* Instructions to follow *
Exactly the lines from the opening of the records through the line containing "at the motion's" should be copied, with both included.

Dataset entries
- Opening Delimiter -
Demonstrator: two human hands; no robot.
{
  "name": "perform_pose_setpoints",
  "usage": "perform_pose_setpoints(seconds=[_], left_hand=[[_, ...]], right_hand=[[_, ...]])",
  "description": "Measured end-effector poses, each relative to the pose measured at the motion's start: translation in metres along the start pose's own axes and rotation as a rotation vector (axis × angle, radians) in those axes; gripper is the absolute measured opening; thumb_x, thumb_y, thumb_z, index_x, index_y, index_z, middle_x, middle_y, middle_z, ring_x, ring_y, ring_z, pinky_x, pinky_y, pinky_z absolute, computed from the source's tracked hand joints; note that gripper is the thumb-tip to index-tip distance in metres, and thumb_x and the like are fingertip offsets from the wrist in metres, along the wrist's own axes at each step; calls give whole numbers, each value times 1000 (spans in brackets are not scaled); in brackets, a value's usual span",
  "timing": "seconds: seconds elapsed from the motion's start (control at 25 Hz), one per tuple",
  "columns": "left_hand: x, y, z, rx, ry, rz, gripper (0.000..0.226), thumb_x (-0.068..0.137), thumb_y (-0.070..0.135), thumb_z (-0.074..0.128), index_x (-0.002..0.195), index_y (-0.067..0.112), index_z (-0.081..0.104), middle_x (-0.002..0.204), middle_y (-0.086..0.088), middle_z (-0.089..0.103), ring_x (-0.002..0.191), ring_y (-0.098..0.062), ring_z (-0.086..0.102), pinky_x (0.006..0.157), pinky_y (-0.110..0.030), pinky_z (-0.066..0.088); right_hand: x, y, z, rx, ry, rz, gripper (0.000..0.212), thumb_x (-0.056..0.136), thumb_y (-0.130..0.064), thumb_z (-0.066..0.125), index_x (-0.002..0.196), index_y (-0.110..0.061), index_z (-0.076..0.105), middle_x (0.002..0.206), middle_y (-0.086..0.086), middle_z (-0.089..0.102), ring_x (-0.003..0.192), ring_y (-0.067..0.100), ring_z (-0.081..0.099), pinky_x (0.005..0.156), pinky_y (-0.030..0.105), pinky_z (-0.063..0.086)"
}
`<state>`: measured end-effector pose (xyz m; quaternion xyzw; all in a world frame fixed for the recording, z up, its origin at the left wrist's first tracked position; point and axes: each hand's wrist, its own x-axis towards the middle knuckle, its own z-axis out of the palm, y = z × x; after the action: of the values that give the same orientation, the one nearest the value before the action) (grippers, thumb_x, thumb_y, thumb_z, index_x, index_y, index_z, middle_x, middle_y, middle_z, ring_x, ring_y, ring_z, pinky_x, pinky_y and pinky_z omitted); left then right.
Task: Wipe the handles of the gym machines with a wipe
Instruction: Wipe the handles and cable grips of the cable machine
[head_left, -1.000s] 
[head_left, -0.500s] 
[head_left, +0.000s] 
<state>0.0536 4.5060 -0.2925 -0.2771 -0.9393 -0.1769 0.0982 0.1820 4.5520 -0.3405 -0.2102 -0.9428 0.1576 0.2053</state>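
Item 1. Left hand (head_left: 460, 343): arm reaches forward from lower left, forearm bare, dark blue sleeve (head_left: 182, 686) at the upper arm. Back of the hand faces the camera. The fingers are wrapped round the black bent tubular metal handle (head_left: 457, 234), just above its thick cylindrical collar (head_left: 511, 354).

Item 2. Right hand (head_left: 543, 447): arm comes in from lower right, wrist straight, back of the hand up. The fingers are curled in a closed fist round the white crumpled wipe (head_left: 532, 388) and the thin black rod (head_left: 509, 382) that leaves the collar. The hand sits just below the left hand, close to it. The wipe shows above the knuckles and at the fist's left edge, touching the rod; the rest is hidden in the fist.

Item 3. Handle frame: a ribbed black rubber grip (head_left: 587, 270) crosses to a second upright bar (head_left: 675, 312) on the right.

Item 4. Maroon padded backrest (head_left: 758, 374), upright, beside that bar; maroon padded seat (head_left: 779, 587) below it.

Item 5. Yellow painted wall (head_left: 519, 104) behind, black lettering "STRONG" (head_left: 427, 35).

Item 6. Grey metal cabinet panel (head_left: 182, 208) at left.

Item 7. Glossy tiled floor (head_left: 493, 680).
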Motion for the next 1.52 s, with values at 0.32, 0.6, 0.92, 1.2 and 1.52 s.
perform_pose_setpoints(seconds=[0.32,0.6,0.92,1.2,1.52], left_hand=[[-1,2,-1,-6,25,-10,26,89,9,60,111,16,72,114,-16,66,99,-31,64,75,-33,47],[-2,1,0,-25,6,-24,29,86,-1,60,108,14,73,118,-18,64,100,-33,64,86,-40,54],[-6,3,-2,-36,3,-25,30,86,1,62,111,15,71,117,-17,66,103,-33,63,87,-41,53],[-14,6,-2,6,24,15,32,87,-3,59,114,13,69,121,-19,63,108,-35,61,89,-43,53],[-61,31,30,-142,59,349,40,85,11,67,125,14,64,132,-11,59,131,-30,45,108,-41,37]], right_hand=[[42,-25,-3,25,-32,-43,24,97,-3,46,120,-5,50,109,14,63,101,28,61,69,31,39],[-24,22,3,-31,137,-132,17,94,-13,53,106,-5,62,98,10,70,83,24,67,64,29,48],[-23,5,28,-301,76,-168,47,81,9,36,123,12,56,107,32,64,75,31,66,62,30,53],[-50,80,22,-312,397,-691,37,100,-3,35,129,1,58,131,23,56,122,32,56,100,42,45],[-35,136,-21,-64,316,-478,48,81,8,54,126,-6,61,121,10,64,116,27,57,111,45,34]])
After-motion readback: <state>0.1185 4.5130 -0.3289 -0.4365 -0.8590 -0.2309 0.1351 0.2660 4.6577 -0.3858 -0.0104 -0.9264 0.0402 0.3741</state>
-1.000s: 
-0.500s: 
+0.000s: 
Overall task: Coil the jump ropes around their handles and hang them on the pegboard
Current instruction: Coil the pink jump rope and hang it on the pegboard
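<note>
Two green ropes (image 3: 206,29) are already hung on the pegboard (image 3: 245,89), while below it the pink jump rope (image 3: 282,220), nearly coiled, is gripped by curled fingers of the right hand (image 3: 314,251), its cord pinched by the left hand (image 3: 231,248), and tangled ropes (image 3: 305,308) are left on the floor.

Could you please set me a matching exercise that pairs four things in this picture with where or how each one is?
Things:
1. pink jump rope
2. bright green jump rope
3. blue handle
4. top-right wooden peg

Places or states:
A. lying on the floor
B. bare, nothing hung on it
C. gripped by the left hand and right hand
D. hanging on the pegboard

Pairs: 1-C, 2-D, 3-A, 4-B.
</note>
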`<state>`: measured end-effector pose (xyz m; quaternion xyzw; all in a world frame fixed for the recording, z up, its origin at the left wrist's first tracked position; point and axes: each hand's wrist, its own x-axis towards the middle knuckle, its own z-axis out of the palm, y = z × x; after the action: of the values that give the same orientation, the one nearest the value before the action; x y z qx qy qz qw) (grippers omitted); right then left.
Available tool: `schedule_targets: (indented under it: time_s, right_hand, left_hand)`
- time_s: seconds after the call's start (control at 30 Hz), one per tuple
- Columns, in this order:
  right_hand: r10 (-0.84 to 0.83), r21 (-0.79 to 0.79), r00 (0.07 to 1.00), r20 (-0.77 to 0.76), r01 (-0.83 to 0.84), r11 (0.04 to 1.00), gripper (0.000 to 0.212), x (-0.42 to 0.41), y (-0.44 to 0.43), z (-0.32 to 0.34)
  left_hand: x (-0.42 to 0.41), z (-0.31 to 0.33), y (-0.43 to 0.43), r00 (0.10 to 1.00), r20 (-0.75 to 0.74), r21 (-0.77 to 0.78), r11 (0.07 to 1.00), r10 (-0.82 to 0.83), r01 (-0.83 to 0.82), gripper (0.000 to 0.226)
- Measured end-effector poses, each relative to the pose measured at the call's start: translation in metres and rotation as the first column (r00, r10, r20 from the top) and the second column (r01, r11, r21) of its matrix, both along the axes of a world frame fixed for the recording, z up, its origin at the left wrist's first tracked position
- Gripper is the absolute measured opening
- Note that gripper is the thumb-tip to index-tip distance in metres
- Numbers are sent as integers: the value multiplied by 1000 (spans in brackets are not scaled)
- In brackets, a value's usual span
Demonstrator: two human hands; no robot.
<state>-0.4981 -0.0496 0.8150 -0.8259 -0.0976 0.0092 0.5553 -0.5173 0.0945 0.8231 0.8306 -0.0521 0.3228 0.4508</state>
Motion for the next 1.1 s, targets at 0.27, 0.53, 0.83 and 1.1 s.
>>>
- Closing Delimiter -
* Answer below *
Demonstrator: two human hands; no robot.
{
  "name": "perform_pose_setpoints",
  "usage": "perform_pose_setpoints(seconds=[_], left_hand=[[_, ...]], right_hand=[[_, ...]])",
  "description": "Measured end-effector poses, each relative to the pose measured at the motion's start: translation in metres along the start pose's own axes and rotation as a rotation vector (axis × angle, radians) in those axes; gripper is the absolute measured opening; thumb_x, thumb_y, thumb_z, index_x, index_y, index_z, middle_x, middle_y, middle_z, ring_x, ring_y, ring_z, pinky_x, pinky_y, pinky_z absolute, computed from the source's tracked hand joints; note that gripper is the thumb-tip to index-tip distance in metres, and thumb_x and the like are fingertip offsets from the wrist in metres, along the wrist's own axes at each step; calls give whole numbers, each value times 1000 (spans in brackets are not scaled); in brackets, a value's usual span",

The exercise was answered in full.